• **Activity**: Using the records that appear below, write out exactly the lines from the one with "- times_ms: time" through the one with "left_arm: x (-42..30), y", keeping both end lines.

• **The data**:
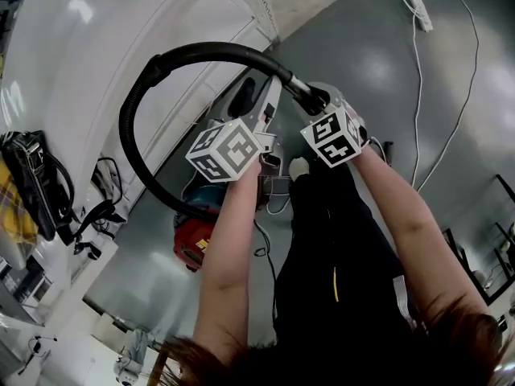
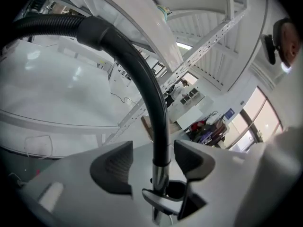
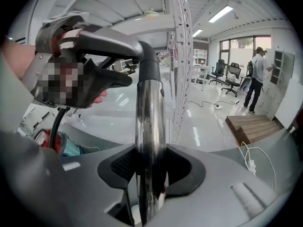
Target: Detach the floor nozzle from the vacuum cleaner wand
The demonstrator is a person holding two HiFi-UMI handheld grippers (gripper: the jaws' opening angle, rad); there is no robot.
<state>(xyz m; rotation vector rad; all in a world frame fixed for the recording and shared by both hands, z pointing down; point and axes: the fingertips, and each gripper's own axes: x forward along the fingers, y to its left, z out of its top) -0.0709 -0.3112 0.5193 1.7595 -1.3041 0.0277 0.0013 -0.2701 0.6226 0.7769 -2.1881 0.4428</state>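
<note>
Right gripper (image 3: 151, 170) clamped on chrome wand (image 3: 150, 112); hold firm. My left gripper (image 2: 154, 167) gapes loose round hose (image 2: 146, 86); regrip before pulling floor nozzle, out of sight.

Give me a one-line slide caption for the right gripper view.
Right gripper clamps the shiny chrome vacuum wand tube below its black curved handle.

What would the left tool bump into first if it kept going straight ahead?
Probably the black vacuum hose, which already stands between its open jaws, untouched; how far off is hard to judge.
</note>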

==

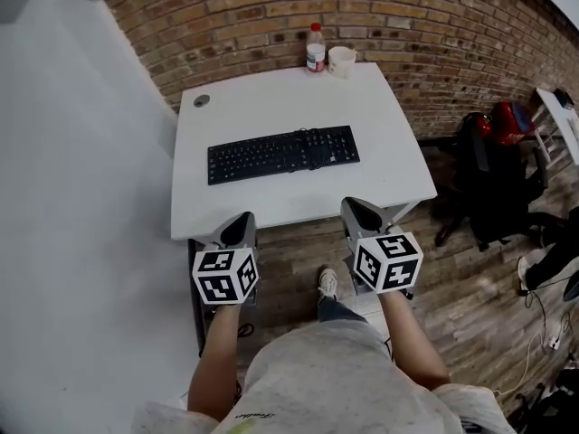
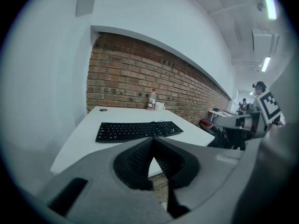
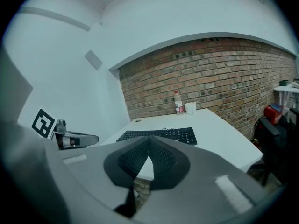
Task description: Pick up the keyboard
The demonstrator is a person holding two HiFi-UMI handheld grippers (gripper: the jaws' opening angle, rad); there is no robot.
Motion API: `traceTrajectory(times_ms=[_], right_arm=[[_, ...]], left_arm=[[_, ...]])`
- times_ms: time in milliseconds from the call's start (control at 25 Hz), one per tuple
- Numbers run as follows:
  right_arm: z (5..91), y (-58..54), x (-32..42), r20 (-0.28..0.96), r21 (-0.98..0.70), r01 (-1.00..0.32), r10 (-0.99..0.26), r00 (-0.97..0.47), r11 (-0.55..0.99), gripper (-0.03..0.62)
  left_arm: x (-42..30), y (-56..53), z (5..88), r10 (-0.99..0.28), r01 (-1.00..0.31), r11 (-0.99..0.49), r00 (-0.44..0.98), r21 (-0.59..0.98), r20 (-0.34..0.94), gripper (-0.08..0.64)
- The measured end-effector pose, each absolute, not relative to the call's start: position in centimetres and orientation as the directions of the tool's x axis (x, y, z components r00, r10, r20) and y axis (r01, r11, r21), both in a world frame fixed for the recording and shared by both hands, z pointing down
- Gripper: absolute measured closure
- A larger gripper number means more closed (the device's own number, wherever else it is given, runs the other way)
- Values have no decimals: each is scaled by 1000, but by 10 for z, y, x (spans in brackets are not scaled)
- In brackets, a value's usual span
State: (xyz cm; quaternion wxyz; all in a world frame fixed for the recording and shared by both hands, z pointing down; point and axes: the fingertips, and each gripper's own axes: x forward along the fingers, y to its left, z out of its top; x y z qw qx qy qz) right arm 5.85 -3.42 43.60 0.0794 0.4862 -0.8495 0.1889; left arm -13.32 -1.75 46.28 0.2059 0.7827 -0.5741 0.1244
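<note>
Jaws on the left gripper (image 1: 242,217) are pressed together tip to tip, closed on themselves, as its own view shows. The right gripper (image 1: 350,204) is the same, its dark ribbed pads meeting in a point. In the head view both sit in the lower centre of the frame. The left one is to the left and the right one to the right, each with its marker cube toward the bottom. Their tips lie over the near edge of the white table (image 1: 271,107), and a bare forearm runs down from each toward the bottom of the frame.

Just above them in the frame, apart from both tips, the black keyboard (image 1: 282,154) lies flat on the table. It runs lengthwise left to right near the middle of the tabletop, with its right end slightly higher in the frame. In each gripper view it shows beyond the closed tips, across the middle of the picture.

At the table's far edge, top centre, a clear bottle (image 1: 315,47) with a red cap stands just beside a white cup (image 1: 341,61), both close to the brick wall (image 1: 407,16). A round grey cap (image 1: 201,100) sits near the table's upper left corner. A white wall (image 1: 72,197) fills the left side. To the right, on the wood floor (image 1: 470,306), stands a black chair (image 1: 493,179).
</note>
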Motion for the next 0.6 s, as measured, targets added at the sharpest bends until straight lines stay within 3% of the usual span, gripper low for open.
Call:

• **Answer to the exercise**:
- times_ms: time in milliseconds from the call's start (control at 25 Hz), one per tuple
- Numbers run as follows:
  right_arm: z (5..91), y (-58..54), x (-32..42), r20 (-0.28..0.96), r21 (-0.98..0.70), r01 (-1.00..0.32), r10 (-0.99..0.26), r00 (-0.97..0.47), r11 (-0.55..0.99), gripper (-0.03..0.62)
  left_arm: x (-42..30), y (-56..53), z (5..88), r10 (-0.99..0.28), r01 (-1.00..0.31), r11 (-0.99..0.49), r00 (-0.44..0.98), r21 (-0.59..0.98), r20 (-0.34..0.94), gripper (-0.08..0.64)

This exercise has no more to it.